Ethmiopsis scriniata

Scientific classification
- Domain: Eukaryota
- Kingdom: Animalia
- Phylum: Arthropoda
- Class: Insecta
- Order: Lepidoptera
- Family: Gelechiidae
- Genus: Ethmiopsis
- Species: E. scriniata
- Binomial name: Ethmiopsis scriniata (Meyrick, 1913)
- Synonyms: Chelaria scriniata Meyrick, 1913; Hypatima scriniata;

= Ethmiopsis scriniata =

- Authority: (Meyrick, 1913)
- Synonyms: Chelaria scriniata Meyrick, 1913, Hypatima scriniata

Species of moth

Ethmiopsis scriniata is a moth in the family Gelechiidae. It was described by Edward Meyrick in 1913. It is found in Sri Lanka, Vietnam and possibly Taiwan.

The wingspan is about 17 mm.
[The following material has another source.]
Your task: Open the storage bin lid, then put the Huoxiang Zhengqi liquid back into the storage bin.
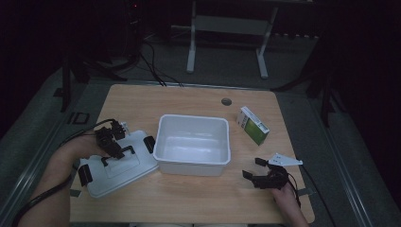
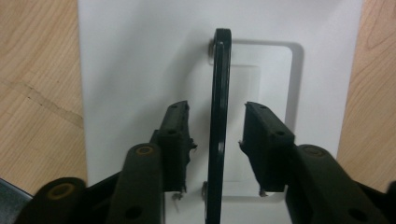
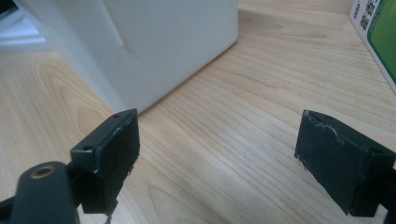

The forewings are fuscous much mixed and suffused with white and with three elongate dark fuscous marks on the costa anteriorly, two posteriorly, and with a flattened-triangular spot in the middle, and three small spots towards the apex. There are some scattered blackish scales on the margins of the cell anteriorly, as well as slender black interrupted plical and median streaks on the posterior half of the wing, and two or three black dashes towards the costa posteriorly. The hindwings are grey, paler and thinly scaled anteriorly and with the veins dark grey.